Go through the data below line by line and report how many lines contain "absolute", giving only that figure.

GIVEN MATERIAL:
——————————
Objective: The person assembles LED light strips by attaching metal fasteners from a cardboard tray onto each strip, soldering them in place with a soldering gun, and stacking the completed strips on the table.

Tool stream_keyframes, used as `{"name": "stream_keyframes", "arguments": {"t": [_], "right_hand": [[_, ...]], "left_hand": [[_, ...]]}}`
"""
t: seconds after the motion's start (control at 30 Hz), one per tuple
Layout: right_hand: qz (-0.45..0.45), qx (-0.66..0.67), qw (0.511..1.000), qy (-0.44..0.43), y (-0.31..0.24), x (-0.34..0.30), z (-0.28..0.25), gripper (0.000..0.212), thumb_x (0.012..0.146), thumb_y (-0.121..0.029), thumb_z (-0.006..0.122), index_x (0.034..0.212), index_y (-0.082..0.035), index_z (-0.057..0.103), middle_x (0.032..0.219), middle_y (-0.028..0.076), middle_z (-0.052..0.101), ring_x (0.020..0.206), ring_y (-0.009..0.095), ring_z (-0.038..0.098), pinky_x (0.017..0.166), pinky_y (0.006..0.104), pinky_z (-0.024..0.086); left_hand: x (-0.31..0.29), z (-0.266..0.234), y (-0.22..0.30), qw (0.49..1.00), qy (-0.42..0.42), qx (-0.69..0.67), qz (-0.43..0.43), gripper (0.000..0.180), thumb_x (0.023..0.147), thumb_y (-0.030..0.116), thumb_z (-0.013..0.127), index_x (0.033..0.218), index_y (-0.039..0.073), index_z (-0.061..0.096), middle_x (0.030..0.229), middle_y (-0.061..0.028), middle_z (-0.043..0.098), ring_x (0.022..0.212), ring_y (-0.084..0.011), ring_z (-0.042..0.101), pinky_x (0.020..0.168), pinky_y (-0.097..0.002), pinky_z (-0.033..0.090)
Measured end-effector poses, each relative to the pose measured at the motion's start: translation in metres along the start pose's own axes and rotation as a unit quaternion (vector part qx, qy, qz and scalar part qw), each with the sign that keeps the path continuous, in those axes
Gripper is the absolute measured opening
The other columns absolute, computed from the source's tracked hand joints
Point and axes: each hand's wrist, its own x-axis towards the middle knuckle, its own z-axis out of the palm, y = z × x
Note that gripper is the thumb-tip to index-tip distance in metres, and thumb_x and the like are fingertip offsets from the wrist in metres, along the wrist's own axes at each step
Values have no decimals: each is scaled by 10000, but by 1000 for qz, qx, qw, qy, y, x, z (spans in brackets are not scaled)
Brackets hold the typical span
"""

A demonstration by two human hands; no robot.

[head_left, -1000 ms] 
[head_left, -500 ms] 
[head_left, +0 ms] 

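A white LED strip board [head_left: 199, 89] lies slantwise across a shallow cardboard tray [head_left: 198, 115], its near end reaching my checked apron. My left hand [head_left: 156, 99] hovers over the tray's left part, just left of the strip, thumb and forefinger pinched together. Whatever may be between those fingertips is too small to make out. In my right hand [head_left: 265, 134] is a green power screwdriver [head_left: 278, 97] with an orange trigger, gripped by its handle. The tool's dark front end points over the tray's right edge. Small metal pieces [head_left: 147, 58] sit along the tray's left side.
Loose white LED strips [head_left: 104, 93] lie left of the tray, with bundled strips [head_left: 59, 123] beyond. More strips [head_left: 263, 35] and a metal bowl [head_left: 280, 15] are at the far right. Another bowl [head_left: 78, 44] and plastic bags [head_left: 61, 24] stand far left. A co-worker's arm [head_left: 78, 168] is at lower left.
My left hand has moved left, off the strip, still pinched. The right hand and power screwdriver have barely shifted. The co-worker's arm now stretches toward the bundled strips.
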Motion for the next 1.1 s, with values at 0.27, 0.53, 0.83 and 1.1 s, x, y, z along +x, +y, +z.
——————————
ANSWER SPACE:
2